Please copy every line from the records below that contains the string "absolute".

+++

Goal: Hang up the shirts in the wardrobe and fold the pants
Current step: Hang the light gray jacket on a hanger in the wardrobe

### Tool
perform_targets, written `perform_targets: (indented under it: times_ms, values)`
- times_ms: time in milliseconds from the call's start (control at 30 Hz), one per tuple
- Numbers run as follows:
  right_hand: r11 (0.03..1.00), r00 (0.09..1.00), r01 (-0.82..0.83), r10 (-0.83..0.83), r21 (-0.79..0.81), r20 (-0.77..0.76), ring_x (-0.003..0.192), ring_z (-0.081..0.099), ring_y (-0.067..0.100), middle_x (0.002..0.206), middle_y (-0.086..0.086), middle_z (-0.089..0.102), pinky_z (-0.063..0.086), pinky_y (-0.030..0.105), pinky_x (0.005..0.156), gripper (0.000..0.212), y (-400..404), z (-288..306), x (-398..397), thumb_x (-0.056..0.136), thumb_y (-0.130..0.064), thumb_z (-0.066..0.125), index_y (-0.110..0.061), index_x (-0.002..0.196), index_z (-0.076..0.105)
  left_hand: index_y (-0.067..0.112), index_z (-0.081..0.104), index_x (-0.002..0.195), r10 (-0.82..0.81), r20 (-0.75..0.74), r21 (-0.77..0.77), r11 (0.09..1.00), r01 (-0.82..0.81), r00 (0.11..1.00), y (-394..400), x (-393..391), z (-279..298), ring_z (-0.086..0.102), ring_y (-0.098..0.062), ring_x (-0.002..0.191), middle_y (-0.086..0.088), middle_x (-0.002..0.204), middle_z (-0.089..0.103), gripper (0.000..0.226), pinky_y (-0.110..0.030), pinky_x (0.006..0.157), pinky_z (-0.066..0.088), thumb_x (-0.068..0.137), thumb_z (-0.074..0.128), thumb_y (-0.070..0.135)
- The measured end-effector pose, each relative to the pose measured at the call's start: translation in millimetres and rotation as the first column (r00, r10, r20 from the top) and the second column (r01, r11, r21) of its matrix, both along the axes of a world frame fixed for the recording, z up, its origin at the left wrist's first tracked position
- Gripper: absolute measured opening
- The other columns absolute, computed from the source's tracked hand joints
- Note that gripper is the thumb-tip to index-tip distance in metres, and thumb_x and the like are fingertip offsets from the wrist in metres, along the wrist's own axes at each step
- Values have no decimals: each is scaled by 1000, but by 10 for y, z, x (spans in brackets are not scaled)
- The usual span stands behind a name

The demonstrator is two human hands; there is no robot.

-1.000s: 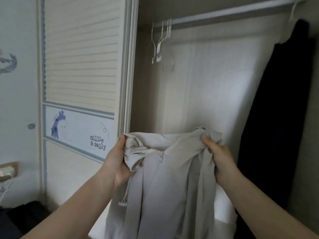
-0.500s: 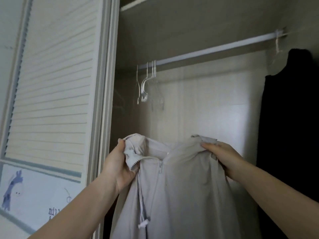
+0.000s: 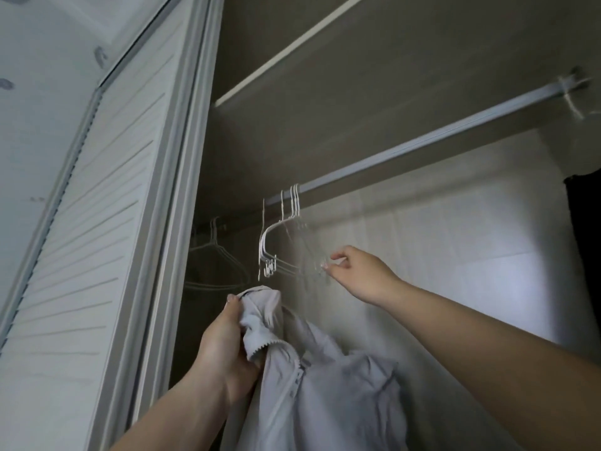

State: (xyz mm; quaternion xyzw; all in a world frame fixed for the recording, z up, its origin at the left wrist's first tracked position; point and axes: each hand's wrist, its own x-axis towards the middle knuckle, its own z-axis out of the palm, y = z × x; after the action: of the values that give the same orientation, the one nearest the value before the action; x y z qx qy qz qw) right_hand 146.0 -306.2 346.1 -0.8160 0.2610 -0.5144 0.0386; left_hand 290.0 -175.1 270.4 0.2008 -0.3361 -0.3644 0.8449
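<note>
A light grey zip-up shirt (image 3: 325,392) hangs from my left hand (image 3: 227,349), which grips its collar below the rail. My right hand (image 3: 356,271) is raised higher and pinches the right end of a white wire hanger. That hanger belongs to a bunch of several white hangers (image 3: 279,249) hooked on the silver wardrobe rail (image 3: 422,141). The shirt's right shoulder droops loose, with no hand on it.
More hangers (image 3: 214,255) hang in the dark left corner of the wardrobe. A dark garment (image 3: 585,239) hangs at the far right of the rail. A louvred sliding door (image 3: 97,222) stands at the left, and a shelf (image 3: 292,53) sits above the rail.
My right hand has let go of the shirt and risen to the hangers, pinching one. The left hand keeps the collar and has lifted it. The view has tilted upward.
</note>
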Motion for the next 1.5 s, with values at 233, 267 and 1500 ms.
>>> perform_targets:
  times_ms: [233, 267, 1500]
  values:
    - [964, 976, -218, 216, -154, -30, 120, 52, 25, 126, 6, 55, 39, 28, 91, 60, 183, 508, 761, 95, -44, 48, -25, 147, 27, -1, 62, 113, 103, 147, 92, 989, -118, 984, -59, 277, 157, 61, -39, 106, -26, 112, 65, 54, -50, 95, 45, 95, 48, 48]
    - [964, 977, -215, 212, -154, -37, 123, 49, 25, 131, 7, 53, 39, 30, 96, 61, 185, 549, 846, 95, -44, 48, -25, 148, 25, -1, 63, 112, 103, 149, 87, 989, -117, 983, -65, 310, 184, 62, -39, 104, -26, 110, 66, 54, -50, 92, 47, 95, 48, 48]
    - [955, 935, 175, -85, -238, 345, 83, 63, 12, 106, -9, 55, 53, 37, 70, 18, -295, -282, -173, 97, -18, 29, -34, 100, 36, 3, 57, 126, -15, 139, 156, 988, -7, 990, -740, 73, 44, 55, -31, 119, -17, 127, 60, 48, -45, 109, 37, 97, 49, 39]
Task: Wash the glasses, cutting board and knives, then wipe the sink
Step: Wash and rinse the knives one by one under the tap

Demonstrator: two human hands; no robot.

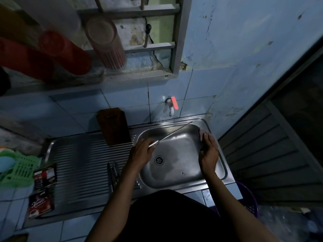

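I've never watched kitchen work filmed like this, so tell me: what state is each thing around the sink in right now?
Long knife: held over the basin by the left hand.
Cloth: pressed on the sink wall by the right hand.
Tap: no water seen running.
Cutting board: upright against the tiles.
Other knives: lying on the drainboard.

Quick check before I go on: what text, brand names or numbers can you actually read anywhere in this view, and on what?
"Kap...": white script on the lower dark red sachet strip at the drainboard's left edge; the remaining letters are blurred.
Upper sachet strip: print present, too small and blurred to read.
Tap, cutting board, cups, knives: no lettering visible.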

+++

• **Reply to the task**:
- Gripper: absolute measured opening
- The other columns absolute, computed from the source's tracked hand joints

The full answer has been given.